### WHAT IS NEEDED:
Skipping all pictures, set down the lines of the listing from the first through the one with "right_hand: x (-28".

### COLLECTED MATERIAL:
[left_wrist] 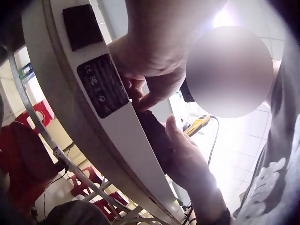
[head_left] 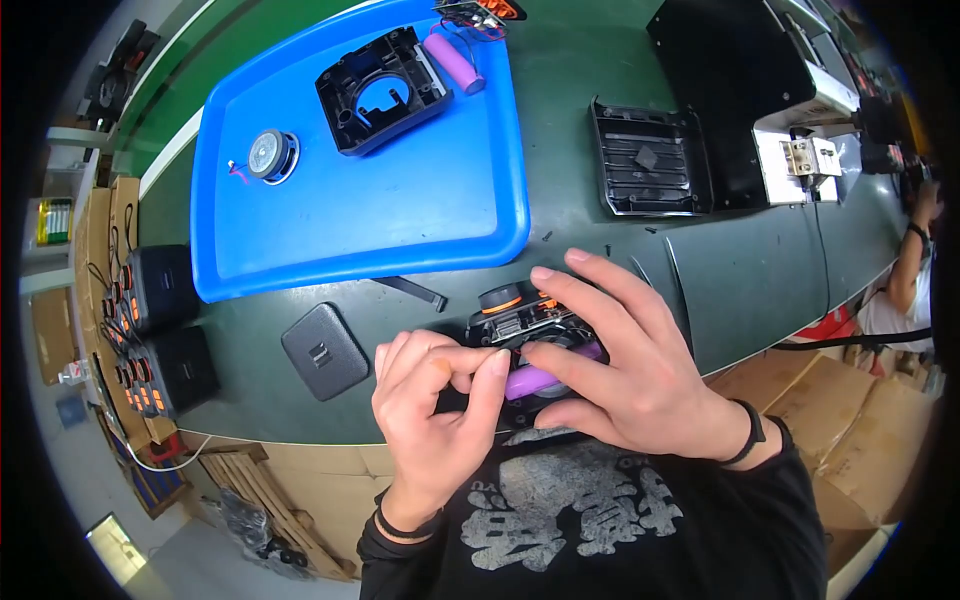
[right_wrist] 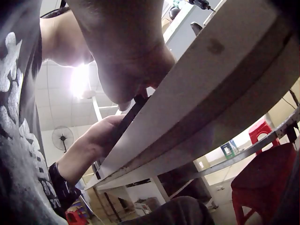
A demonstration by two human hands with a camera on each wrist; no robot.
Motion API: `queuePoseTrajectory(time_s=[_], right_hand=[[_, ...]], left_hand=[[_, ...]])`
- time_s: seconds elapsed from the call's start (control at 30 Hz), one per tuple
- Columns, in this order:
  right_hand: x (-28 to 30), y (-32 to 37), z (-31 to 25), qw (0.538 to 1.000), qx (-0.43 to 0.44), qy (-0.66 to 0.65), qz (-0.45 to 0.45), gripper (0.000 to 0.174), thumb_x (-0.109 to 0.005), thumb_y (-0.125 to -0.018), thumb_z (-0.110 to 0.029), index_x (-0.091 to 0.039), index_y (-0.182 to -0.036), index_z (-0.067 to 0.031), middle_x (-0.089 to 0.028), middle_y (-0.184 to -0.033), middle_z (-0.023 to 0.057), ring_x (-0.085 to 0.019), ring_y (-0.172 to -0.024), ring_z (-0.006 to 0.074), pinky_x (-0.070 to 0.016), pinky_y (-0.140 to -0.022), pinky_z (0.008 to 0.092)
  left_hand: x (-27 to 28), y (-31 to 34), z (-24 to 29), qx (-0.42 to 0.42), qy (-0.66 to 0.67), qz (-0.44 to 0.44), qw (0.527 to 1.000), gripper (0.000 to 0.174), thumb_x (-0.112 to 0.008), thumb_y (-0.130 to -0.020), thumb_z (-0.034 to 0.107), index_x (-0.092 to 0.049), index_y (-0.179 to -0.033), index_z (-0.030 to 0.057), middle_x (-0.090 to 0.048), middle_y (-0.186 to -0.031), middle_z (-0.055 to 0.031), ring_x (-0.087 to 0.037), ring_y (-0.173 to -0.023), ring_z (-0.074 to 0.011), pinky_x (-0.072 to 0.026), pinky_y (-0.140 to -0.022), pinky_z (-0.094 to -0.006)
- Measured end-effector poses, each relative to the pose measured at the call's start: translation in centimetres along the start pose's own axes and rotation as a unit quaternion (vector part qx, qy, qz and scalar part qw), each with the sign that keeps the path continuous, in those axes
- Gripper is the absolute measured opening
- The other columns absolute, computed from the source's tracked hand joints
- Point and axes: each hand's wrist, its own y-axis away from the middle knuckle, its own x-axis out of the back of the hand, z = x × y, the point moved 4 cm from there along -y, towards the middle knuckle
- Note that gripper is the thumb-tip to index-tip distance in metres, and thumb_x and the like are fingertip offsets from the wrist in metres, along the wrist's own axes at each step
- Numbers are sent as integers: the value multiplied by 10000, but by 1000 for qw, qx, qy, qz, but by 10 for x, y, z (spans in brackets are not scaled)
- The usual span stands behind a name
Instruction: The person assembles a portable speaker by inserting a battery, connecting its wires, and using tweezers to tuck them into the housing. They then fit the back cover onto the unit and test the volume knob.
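In the head view a black speaker housing (head_left: 490, 327) with an orange-ringed knob (head_left: 500, 298) lies at the table's near edge, partly hidden by both hands. A purple cylindrical battery (head_left: 530, 382) sits in it. My left hand (head_left: 430, 415) pinches a small dark piece between thumb and index fingertips, just above the battery; its kind I cannot tell. My right hand (head_left: 640, 375) spreads over the housing, two fingers reaching past its far side, one fingertip close to the left fingertips and the thumb on the near side. A black textured cover (head_left: 324, 351) lies left of the left hand.
A blue tray (head_left: 360, 264) holds a round speaker driver (head_left: 268, 156), a black housing frame (head_left: 352, 130) and another purple battery (head_left: 455, 63). A ribbed black shell (head_left: 650, 185), small screws (head_left: 547, 236) and a black strip (head_left: 412, 292) lie around. Finished-looking black units (head_left: 175, 370) stand left.
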Motion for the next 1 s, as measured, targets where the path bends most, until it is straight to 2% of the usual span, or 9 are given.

### REPLY TO THE TASK:
[left_wrist] 
[head_left] 
[right_wrist] 
A demonstration by two human hands with a camera on each wrist; no robot.
Motion API: `queuePoseTrajectory(time_s=[_], right_hand=[[_, ...]], left_hand=[[_, ...]])`
- time_s: seconds elapsed from the call's start (control at 30 Hz), one per tuple
- Columns, in this order:
  right_hand: x (-28 to 30), y (-32 to 37), z (-31 to 25), qw (0.538 to 1.000), qx (-0.43 to 0.44), qy (-0.66 to 0.65), qz (-0.45 to 0.45), gripper (0.000 to 0.174), thumb_x (-0.109 to 0.005), thumb_y (-0.125 to -0.018), thumb_z (-0.110 to 0.029), index_x (-0.091 to 0.039), index_y (-0.182 to -0.036), index_z (-0.067 to 0.031), middle_x (-0.089 to 0.028), middle_y (-0.184 to -0.033), middle_z (-0.023 to 0.057), ring_x (-0.085 to 0.019), ring_y (-0.172 to -0.024), ring_z (-0.006 to 0.074), pinky_x (-0.070 to 0.016), pinky_y (-0.140 to -0.022), pinky_z (0.008 to 0.092)

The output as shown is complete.